Creating a feeling of evolution, with each piece growing out of the one preceding it, is paramount for Central Otago sculptor Morgan Jones, as he prepares to open a retrospective exhibition at the Christchurch Art Gallery Te Puna o Waiwhetu.

Morgan Jones: Journeys and Decisions will open on 23 July.  The exhibition, which will draw together many of the themes the artist has explored in his 40 year career, will run until 25 October.

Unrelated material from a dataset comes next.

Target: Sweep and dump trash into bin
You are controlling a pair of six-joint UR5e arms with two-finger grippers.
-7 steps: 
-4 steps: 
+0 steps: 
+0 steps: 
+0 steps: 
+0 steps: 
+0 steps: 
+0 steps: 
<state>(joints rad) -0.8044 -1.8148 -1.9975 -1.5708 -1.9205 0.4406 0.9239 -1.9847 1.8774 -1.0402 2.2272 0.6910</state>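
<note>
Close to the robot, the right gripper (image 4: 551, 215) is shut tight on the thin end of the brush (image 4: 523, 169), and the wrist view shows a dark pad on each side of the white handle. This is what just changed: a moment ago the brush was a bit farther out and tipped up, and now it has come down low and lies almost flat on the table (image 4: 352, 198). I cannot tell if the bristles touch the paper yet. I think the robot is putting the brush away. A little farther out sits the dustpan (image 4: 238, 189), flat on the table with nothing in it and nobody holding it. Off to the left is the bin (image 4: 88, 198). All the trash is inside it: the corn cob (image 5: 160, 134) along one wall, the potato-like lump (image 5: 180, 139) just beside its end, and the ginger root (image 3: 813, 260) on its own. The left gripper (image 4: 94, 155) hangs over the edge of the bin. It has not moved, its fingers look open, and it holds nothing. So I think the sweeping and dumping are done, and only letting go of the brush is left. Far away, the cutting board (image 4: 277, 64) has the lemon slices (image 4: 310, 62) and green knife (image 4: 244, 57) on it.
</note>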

Morgan Jones, who immigrated to New Zealand from England when he was 21, has been making sculpture since the mid-1960s.  One of the first sculptors to harness New Zealand’s rural vernacular, he has built up a distinctive and original practice that marries simple materials with his deep interest in human nature.

A gallery exhibition, however, is something of a rarity for Jones, who became well-known in the early 1980s for his large-scale outdoor constructions.

“This really started as an anti-gallery thing, in the sense that I wanted to make sculpture that in context and size could only stand in the landscape.  I wanted people to come on my installations by chance.  I also wanted to try and hint at the transitory nature of life,” says Morgan Jones.

Morgan Jones’s experience of living in a rural environment has strongly influenced his works, with his earlier constructions in particular often incorporating the materials of the farm.  His choice of materials, especially tanalised timber, galvanised nails and bolts, barbed wire and corrugated iron, also explore the analogy between farm life and themes of imprisonment.

In particular, Jones’s works of this time likened the way that animals on farms are grouped, sorted and finally, with great premeditation, killed with the treatment of concentration camp prisoners in the Second World War.

“The materials I used reflect this idea…They have a rather clean, clinical look.  Also, and I think this is important, they hint at a certain minimalism, an area I am always attracted to.”

Questions of freedom, faith, personal responsibility and social manipulation are recurring themes in Jones’s work. He says that through the shorthand of sculpture, he finds it possible to confront these ideas.

“I am more at ease being one step removed.  It gives me greater freedom to say what I think is relevant.”

Although Jones’s works often relies on context and environment to allow full understanding of them, the artist doesn’t believe his sculpture is complicated.

“I am not convinced the viewer needs to know anything about my work other than what stands in front of their eyes.”

Gallery Curator of Contemporary Art Felicity Milburn says Morgan Jones’s works invite viewers to make choices and many focus on the idea of exploration, through steps, ladders, symbolic take-offs or leaps of faith and imagination.

“Jones’s oeuvre ranges from compact, finely balanced constructions to large-scale installations in public spaces and isolated rural locations,” says Felicity Milburn.

“Journeys and Decisions draws such various works together, revealing the cohesion and sense of purpose at their core and showing how each project has contributed to a rigorous ongoing examination of human motivations and behaviour.”

Morgan Jones will give a floortalk on his retrospective exhibition as part of the Gallery’s Montana Wednesday Evenings series, on Wednesday 28 July at 6pm. Admission is free.